4. Bill Scranton. As John F. Kennedy was captivating Americans in the early 1960s, Bill Scranton had all the ingredients to be a Republican counterpart – born just a little more than a month after Kennedy in 1917, Scranton had youth, an Ivy League education and an impressive pedigree on his side. After just a single term in Congress, Scranton was elected Pennsylvania’s governor in 1962. A little more than a year later, Scranton was being mentioned as being a potential GOP presidential candidate, and he jumped into the race in June 1964, following the collapse of the candidacy of Nelson Rockefeller, the New York governor and a fellow moderate. When delegates voted at the Republican National Convention in July, Scranton came in a very distant second behind U.S. Sen. Barry Goldwater of Arizona. Goldwater lost in a landslide a few months later to President Lyndon Johnson. Scranton never ran for elected office again after his single term as governor was up. He reportedly turned down an offer to be secretary of state in the administration of Richard Nixon, but did agree to be the U.S. ambassador to the United Nations under President Gerald Ford.

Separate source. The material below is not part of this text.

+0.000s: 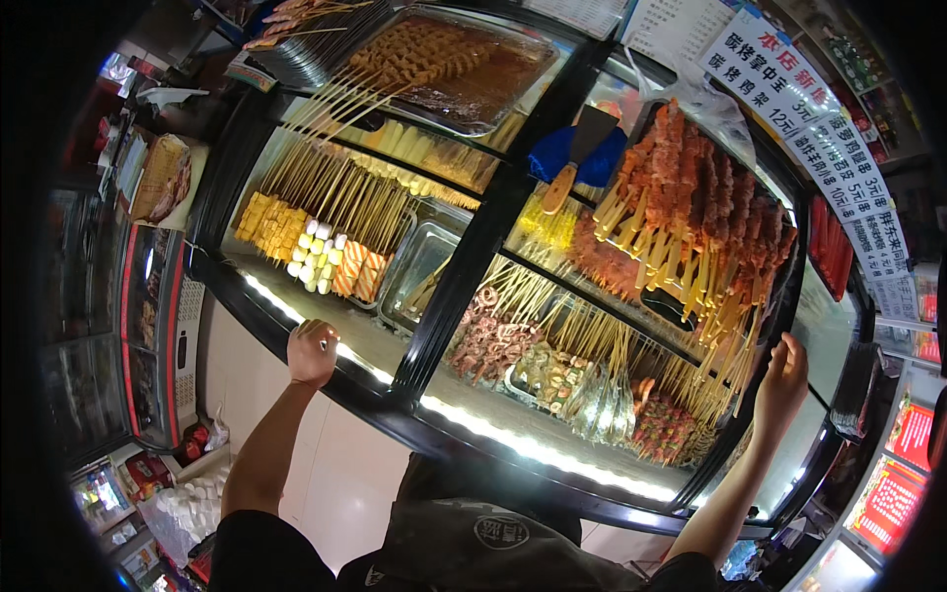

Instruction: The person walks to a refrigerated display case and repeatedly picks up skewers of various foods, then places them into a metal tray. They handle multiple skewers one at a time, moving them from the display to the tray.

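Observation:
My left hand (312,353) is loosely curled at the front edge of a lit glass display case (414,425); whether its fingers grip the edge, I cannot tell. At the case's right side is my right hand (784,374), fingers bent near the black frame; its hold is unclear. Inside lie skewers of tofu-like cubes (270,226), pink and white pieces (318,255), squid (492,337) and small red meat (662,429). On top, raw meat skewers (695,177) fill a tray beside a wooden-handled scraper (573,159). A metal tray (518,96) holds brown skewers (422,55) in sauce.
An empty-looking metal tray (422,274) with a few sticks sits inside the case. Paper signs (806,96) bearing writing stand along its far right. To the left are a basket (164,181), a glass-fronted cooler (148,333) and a plastic bag of white items (189,510).

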Demonstrator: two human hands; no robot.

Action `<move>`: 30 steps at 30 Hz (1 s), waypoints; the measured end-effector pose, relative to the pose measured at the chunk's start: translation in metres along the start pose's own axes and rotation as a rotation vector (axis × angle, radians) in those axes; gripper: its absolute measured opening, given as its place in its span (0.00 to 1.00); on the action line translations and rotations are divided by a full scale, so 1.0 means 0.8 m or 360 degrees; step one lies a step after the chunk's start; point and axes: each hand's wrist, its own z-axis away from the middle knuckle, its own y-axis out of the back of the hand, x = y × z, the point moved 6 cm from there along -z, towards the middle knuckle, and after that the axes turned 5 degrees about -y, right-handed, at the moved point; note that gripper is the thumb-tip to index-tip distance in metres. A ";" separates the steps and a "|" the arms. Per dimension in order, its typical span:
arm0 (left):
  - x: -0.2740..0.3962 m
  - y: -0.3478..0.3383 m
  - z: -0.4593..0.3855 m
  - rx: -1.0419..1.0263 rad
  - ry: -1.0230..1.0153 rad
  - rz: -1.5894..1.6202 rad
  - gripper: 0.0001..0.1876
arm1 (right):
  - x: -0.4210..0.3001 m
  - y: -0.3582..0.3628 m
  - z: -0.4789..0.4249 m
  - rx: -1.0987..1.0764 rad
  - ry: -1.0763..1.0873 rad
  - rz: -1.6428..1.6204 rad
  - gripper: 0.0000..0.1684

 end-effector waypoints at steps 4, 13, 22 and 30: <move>0.011 0.002 -0.006 0.0023 0.0014 0.0065 0.04 | -0.106 -0.031 0.142 -0.0584 0.0190 -0.0788 0.06; 0.009 0.002 -0.011 -0.0015 -0.0005 0.0049 0.03 | -0.164 -0.471 0.240 -0.1712 -0.0972 -0.0449 0.69; 0.009 0.003 -0.009 -0.0004 -0.0011 0.0081 0.02 | -0.211 -0.618 0.208 -0.1404 -0.1129 -0.0173 0.64; 0.014 0.008 -0.013 -0.0003 -0.0023 0.0076 0.03 | -0.190 -0.635 0.208 -0.1305 -0.1196 -0.0150 0.60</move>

5. Milton Shapp. Shapp was the first Pennsylvania governor to serve two full, four-year terms following a change in the commonwealth’s constitution in 1968. Having first won in 1970, Shapp was handily reelected in 1974. The following year, he declared his candidacy for the wide-open 1976 Democratic presidential contest. Shapp didn’t gain much traction, though – former Georgia Gov. Jimmy Carter started notching wins in primaries and caucuses, and left Shapp and the rest of the large field in the dust. Shapp withdrew after getting only 2% of the vote in Florida’s primary election. He served out the remainder of his term in Harrisburg, the first Jewish governor of Pennsylvania and the first to sign an executive order outlawing discrimination in state government based on sexual orientation.
6. Arlen Specter. A Democrat-turned-Republican-turned-Democrat, Arlen Specter was a U.S. senator for Pennsylvania for 30 years, the longest-serving senator the commonwealth has had. Little remembered now, Specter launched a quixotic bid for the Republican presidential nomination in 1996. A staunch moderate even as the Republican Party was moving to the right, Specter campaigned promising to be tough on crime and tough on the federal budget. He didn’t have much luck, though, and withdrew from the race in November 1995, before any votes were cast.
7. Rick Santorum. When Rick Santorum announced he was entering the 2012 contest to be the Republican presidential nominee, the whole idea seemed faintly absurd. After all, in 2006, he was buried in a 17-point landslide when he sought a third term as a U.S. senator against Democrat Bob Casey. But Santorum ended up narrowly winning the Iowa caucuses against GOP front-runner and eventual nominee Mitt Romney and then went on to win several additional states. Eventually, though, Santorum could not overcome Romney’s delegate lead, and he withdrew from the race in April 2012. Another presidential bid in 2016 failed to get off the ground. More recently, Santorum has been a commentator on CNN.